Exotel Techcom
- Industry: Cloud communications, SaaS
- Founded: July 2011; 15 years ago
- Founders: Shivakumar Ganesan Ishwar Sridharan Siddharth Ramesh
- Headquarters: Bengaluru, Karnataka, India
- Key people: Shivakumar Ganesan (Co-founder & CEO) Sachin Bhatia (Co-founder & CGO) Ananda Kumar (CFO) Gaurav Agrawal (CBO) Rohan Shanbhag (COO) Sanjeeth R. (CPO)
- Website: exotel.com

= Exotel Techcom =

Exotel Techcom Private Limited, operating as Exotel, is an Indian cloud communications and CPaaS company headquartered in Bengaluru, Karnataka Founded in 2011, the company provides cloud-based voice-over-Internet protocol (VoIP), interactive voice response (IVR), virtual contact center software, and conversational AI tools.

==History==

=== Founding and early years (2011–2015) ===
Exotel was founded in July 2011 by Shivakumar Ganesan, Ishwar Sridharan, and Siddharth Ramesh. The initial product was built after Ganesan developed an automated cloud telephony tool for his previous venture, Roopit, a consumer to consumer (C2C) marketplace. In March 2012, Exotel raised ₹2.5 cror (approx. US$500,000) in seed funding from Mumbai Angels and Blume Ventures. Following its seed round, the company operated without additional equity capital for eight years, funding operations primarily through operating revenue. In May 2013, Exotel launched a beta version of its developer API platform to enable third-party applications.

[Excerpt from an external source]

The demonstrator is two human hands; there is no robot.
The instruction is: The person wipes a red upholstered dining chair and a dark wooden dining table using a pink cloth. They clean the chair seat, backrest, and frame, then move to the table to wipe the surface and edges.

Following regulatory policy changes introduced by the Telecom Regulatory Authority of India (TRAI) in 2014, company expanded its services to target enterprise customers alongside small and medium-sized enterprises. In February 2015, Exotel acquired Singapore-based voice-recognition startup Croak.it to integrate voice-clip technology into its platform.

=== Expansion and acquisitions (2017–present) ===
In 2017, Exotel acquired customer feedback startup Voyce. In late 2020, the company raised US$5.4 million in a Series B funding round led by A91 Partners.

Exotel merged with Gurugram-based contact center platform Ameyo in June 2021 in a cash-and-stock transaction. Later that year, in September 2021, the company raised US$35 million in Series C funding. In November 2021, Exotel acquired conversational AI firm Cogno AI to integrate chatbot and co-browsing features into its platform.

In January 2022, the company raised US$40 million in a Series D round led by Steadview Capital, alongside expanding its operations into Southeast Asia and the Middle East. In November 2022, Exotel received a pan-India Unified Licence for Virtual Network Operator (VNO) Access from the Department of Telecommunications (DoT), enabling it to deliver cloud-based voice services in partnership with Indian telecom operators. In April 2026, Exotel acqui-hired the leadership team of voice AI startup Dubverse, including co-founders Anuja Dhawan and Varshul Gupta.

==Platform==
Exotel operates a cloud communications platform providing cloud telephony, virtual contact center software, and conversational AI tools. The platform includes number masking, which routes phone calls through proxy servers to connect parties without disclosing personal telephone numbers. The platform uses application programming interfaces (APIs) to integrate interactive voice response (IVR) systems, automated chatbots, and web-based support across voice, messaging, and video channels.

== Awards and recognition ==

- 2022: Received the Comeback Kid award at The Economic Times Startup Awards.